• **Description of the task**: All lines from the one containing "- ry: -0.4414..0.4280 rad" to the end of the entries below must be output exactly, and no other lines.

• **Source records**:
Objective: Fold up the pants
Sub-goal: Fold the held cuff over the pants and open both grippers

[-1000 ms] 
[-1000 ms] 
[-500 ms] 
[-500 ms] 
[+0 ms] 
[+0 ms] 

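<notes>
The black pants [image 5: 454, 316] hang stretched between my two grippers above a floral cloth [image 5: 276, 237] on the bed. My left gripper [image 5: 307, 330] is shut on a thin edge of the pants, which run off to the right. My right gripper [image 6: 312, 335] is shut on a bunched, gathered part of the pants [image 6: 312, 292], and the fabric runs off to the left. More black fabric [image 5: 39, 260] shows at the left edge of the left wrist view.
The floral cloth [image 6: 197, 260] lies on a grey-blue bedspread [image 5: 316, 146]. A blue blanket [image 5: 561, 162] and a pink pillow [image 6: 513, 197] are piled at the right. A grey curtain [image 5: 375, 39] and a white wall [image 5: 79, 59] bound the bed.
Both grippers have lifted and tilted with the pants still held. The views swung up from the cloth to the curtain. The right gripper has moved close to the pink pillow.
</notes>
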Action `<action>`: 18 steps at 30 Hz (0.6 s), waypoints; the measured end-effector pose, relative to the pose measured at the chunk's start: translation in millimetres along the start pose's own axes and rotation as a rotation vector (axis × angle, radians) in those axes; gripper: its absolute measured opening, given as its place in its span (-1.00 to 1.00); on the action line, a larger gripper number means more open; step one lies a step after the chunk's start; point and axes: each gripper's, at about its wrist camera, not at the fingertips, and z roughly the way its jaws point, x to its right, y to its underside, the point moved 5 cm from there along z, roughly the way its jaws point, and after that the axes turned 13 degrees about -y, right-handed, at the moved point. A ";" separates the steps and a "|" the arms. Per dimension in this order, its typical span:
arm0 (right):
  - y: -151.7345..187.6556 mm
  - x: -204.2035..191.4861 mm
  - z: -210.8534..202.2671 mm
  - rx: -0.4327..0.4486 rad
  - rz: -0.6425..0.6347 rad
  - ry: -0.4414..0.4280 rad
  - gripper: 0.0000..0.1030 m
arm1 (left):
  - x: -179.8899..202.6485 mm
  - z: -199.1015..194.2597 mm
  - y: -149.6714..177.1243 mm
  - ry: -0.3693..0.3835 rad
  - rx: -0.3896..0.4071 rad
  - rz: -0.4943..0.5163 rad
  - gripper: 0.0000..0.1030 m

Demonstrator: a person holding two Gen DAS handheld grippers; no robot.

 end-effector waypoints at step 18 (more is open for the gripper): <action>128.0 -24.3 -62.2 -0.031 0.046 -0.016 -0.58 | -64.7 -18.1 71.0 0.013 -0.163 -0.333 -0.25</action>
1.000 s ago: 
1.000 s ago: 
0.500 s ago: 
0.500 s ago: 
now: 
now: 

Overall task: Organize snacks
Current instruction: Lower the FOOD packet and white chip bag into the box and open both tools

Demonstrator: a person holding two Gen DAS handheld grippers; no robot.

• **Output for this task**:
  - ry: -0.4414..0.4280 rad
  - gripper: 0.0000..0.1030 m
arm1 (left):
  - x: -179.8899..202.6485 mm
  - z: -199.1015..194.2597 mm
  - y: -149.6714..177.1243 mm
  - ry: -0.3693..0.3835 rad
  - rx: -0.3896..0.4071 rad
  - rz: -0.4943..0.5163 rad
  - gripper: 0.0000..0.1030 m

Demonstrator: a person holding two Gen DAS handheld grippers; no robot.

 end-effector waypoints at step 18 (more is open for the gripper): <action>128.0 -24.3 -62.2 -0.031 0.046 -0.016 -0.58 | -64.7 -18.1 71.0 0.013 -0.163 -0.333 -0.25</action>
1.000 s ago: 
1.000 s ago: 
0.500 s ago: 
0.500 s ago: 
now: 
now: 

Overall task: Organize snacks
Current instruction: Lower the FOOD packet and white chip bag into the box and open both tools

Demonstrator: a person holding two Gen DAS handheld grippers; no robot.

The full answer has been given.